By capturing physiological signals such as brainwaves (EEG), heart rhythms (ECG), and muscle activity (EMG), the exhibition reveals the hidden languages of the body — not as metaphor, but as material, as data, as expression.

Body Electric features contributions from York University faculty, students, and international collaborators. The exhibition builds a living bridge between the past and the present, connecting analogue pioneers with today’s generative futures, and invites us to look into the future with an open and curious mind.

..

Biophysical Movement and Emotion as Computational Interfaces (bioMECI) Workshop 
Charles Street Video, 76 Geary Ave, Toronto
Free with registration (same workshop both days):

Workshop 1: December 13th, 10am–6pm register at:
https://www.eventbrite.com/e/1934433134579

[or]

Workshop 2: December 14th, 10am–6pm register at:
https://www.eventbrite.com/e/1941956487129

This Workshop is a collaborative workshop centred on biophysical data, computational art, and performance. At the centre of this workshop is the biophysical sensing toolkit, called The Source (www.biomeci.com). The Source is a wearable device solution for full-spectrum biophysical sensing that integrates with commonly used software platforms, enabling its use in the maker and arts communities. Data gathered from The Source is analyzed using hardware and software tools that interface with popular platforms such as Arduino, Max/MSP, SuperCollider, Ableton Live, TouchDesigner, and Processing. The Source provides real-time access to signals from the brain, heart, muscles, skin and eyes and more. This modular system empowers artists to create responsive artworks that engage directly with the body’s inner states.

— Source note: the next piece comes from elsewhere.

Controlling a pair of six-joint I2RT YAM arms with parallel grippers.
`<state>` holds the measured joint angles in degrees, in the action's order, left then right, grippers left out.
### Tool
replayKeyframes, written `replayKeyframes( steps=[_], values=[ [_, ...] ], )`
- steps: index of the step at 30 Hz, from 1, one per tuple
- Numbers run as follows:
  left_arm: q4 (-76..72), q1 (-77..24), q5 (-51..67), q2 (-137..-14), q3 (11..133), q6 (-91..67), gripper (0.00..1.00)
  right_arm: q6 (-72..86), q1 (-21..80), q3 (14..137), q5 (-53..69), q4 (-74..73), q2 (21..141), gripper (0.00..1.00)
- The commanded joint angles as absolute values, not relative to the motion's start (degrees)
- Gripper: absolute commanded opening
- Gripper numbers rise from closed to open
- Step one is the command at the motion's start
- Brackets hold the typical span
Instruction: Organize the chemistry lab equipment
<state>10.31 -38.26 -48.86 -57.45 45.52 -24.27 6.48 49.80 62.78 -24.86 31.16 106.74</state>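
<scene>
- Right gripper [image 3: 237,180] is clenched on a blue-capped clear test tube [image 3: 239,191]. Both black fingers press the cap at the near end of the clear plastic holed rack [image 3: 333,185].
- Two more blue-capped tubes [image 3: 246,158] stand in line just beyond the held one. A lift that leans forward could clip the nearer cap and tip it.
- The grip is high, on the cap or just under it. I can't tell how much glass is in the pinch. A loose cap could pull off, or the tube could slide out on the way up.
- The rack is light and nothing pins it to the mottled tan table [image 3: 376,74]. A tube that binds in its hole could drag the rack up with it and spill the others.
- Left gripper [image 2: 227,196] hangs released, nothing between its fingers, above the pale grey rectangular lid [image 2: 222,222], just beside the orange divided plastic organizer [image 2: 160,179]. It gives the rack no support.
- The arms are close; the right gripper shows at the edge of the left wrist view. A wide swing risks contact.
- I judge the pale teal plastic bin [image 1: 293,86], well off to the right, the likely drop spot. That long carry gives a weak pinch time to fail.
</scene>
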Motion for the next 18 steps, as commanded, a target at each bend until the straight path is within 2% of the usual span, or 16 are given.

Here’s more about the exhibition and performances, from the Charles Street Video project webpage,

Inspired by Walt Whitman’s visionary poem “I Sing the Body Electric,” this exhibition …

Electricity governs life on Earth at every scale, from small molecular organisms to sophisticated evolved beings. In the human body, in particular, electricity presents itself as the firing of neurons, the pulse of the heart, the conductivity of the skin, and the flux of emotional states. This exhibition foregrounds electricity not only as a force of animation, but as a creative medium — a raw, natural element that artists can sense, shape, and translate. The electric medium is further carried into the technological domain as a means of instrumentation and expression of gathered data from the human body. Through interactive installations, performances, and sonic-visual systems, Body Electric invites audiences to witness how the body thinks, feels, and reacts beneath the surface. What emerges is a portrait of the human not as a fixed entity, but as an ever-changing field of affective and electrical relations.

About the artists

The programme will feature a series of interactive installations, including body-physiology sensing chairs originally conceptualized by artist Alan Macy, a retrospective of the work of artist, composer, and scholar David Rosenboom, and installations by artists from York University’s nD::StudioLab (https://www.ndstudiolab.com/), including Ilze Briede [Kavi], Kwame Kyei-Boateng, Kyle Duffield, Mark-David Hosale, Hrysovalanti Maheras, and Nava Waxman.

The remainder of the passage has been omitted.